# Representation theory applied to a group besides the symmetric group

A very common application of representation theory is the representation of the symmetric group. There are a lot to be said about the representation of the symmetric group.

I am wondering if the representation of a more exotic finite group $$G$$ has been studied deeply?

On the Wikipedia page of the representation of the symmetric group we can see that it has application in symmetric functions problems and in quantum mechanic. If you have an example of such a group $$G$$ are there applications of the representation of this group $$G$$?

• Note that given representations of large enough symmetric groups, you obtain induced representations for any finite group, since every finite group is isomorphic to a subgroup of some symmetric group. Clearly this does not classify the representations for these groups, but it should at least give you some impression of the importance of this example. I don't have an answer to your question though. – Matt Samuel Dec 10 '18 at 18:10
• Maybe you would consider this cheating, but the first case that comes to mind are finite cyclic groups. The (much simpler) theory is used usually under the name "discrete Fourier transform". – Pavel Čoupek Dec 10 '18 at 20:20

If $$G$$ is a finite group there is a bijection between conjugacy classes and irreducible representations but it's not clear how to do it in practice. The only case is for $$S_n$$ where everything is really explicit, and indexed by partitions of $$n$$.

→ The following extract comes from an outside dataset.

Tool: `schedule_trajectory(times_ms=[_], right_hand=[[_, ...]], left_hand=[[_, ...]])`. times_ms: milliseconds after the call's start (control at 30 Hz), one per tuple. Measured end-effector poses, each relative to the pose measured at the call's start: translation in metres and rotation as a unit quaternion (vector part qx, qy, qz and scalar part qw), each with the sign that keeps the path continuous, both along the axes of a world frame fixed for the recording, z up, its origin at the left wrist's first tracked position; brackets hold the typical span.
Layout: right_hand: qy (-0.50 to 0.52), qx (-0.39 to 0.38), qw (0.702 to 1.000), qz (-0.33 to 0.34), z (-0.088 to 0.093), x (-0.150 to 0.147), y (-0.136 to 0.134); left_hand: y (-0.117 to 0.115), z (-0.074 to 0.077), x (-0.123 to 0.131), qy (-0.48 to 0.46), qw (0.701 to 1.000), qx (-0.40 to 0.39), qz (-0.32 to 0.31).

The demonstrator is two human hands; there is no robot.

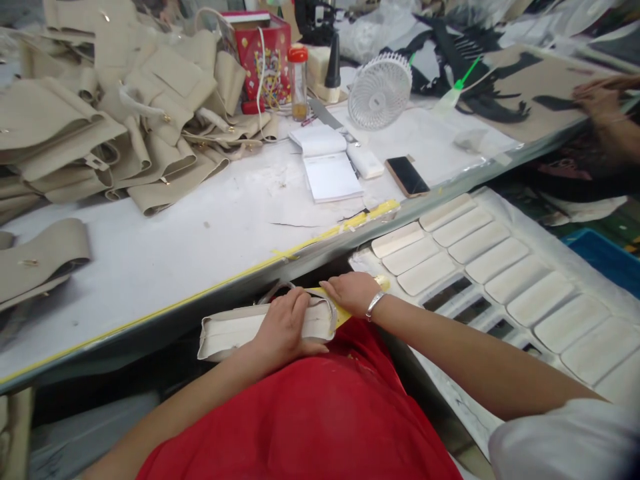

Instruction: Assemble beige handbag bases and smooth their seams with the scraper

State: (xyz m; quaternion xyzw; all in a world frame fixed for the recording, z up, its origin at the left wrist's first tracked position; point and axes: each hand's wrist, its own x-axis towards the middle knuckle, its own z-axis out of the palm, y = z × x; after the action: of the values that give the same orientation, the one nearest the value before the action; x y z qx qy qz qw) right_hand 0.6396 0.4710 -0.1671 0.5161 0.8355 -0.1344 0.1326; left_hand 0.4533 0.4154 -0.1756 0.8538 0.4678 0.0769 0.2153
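A beige bag body [230,333] lies on its side over my lap at the table's front edge, its long pale panel facing up. My left hand [285,320] is closed over it, thumb on the near side and fingers across the top. At its right end, my right hand [354,293] with a silver bangle is closed on a flat yellow tool [343,315], whose rounded end [383,282] shows beyond the hand. The tool's exact kind is hidden by the fingers. The bag's right rim stands beside my right fingertips.
Beige bag pieces [165,80] are heaped at the back left. A notepad [333,177], phone [407,176], white fan [379,93] and red-lidded jar [299,87] stand on the table. Cream panels [495,260] lie in rows on a board at right. Another person's hands [607,93] are far right.
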Motion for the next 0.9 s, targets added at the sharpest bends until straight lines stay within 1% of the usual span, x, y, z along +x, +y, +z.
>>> schedule_trajectory(times_ms=[67, 200, 267, 367, 433, 533, 633, 767, 900], right_hand=[[-0.004, -0.012, 1.0, -0.013, 0.001, 0.0, -0.001], [-0.008, -0.031, 0.999, -0.043, 0.004, -0.001, -0.003], [-0.004, -0.037, 0.998, -0.059, 0.004, -0.001, -0.004], [-0.001, -0.042, 0.996, -0.078, 0.003, -0.001, -0.007], [0.001, -0.029, 0.996, -0.085, 0.002, -0.001, -0.009], [0.007, 0.0, 0.996, -0.085, 0.003, -0.001, -0.013], [0.007, 0.011, 0.997, -0.077, 0.006, -0.001, -0.014], [0.004, 0.01, 0.998, -0.059, 0.008, -0.003, -0.011], [-0.006, -0.009, 0.998, -0.062, 0.007, -0.003, -0.012]], left_hand=[[0.001, 0.001, 0.001, 0.014, 1.0, -0.009, 0.003], [0.01, 0.003, 0.006, 0.057, 0.995, -0.074, -0.032], [0.012, 0.004, 0.007, 0.071, 0.993, -0.089, -0.042], [0.013, 0.005, 0.007, 0.082, 0.992, -0.088, -0.04], [0.012, 0.004, 0.007, 0.083, 0.992, -0.082, -0.039], [0.013, 0.003, 0.007, 0.085, 0.993, -0.076, -0.042], [0.015, 0.003, 0.008, 0.078, 0.993, -0.076, -0.047], [0.017, 0.004, 0.009, 0.072, 0.992, -0.086, -0.052], [0.014, 0.004, 0.008, 0.07, 0.993, -0.084, -0.049]])
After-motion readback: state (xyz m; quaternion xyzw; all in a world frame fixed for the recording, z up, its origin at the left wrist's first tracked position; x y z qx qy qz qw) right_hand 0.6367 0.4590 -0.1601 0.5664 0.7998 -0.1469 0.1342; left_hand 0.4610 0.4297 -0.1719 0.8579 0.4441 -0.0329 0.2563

However, it was a great advance to discover that one can realize such a bijection geometrically, by Springer theory. Representations of a general Weyl group can also be constructed using similar geometric methods, but in this case there is no natural bijection anymore (as Stephen mentionned in the comments).

The idea is that there is a geometric action of the Weyl group on the cohomology of the Springer fibers, i.e the fibers of the Springer resolution of the nilpotent cone. To my knowledge, people do not study intensively the representation theory of the Weyl groups today, but this was the starting point of a really fruitful theory which helped to understand a lot of algebras (for example the construction also works for universal enveloping algebras and their affine version) using some geometric constructions. A reference for that is the book by Chriss and Ginzburg, "Complex geometry and representation theory".

Also as mentioned in the comment by Tobias Kildetoft, variations and deformations of $$\Bbb C[W]$$ are still studied, for example Hecke algebras, rational Cherednik algebras, ...

• The Weyl groups may not be that closely studied directly any longer. But their twisted analogues in the form of Hecke algebras certainly are, as well as various newer refined versions such as the Hecke category. – Tobias Kildetoft Dec 10 '18 at 19:35
• @TobiasKildetoft : Thank you this is an excellent point, I should have added it. – Nicolas Hemelsoet Dec 10 '18 at 19:43
• I am not aware of a bijection between conjugacy classes of elements of the Weyl group and representations. Springer theory indexes the irreducible representations of the Weyl group $W$ by pairs consisting of a conjugacy class of unipotent elements in a reductive group with the given Weyl group $W$ and a representation of the corresponding component group that appears in the permutation representation on the components of the Borel subgroups containing the given unipotent element. Is there a natural bijection between such pairs and conjugacy classes in the Weyl group $W$? – Stephen Dec 13 '18 at 14:47
• @Stephen : Sorry for the delay, you are right, I had in mind the case of $GL_n$ but I'm not sure how it works in general. I'll let this comment for a bit so you can see it and I think I'll delete my answer after. – Nicolas Hemelsoet Dec 15 '18 at 17:16
• Ok, thanks I saw it! I don't think you have to delete your answer. Anyway, even for the symmetric group the bijection between conjugacy classes and irreps is not particularly natural (and indeed there are really two ways to do it). It's really better to think of the two sets as being dual, IMO. – Stephen Dec 17 '18 at 20:31

The book Group Representations in Probability and Statistics, by Diaconis, is all about applications of group representations.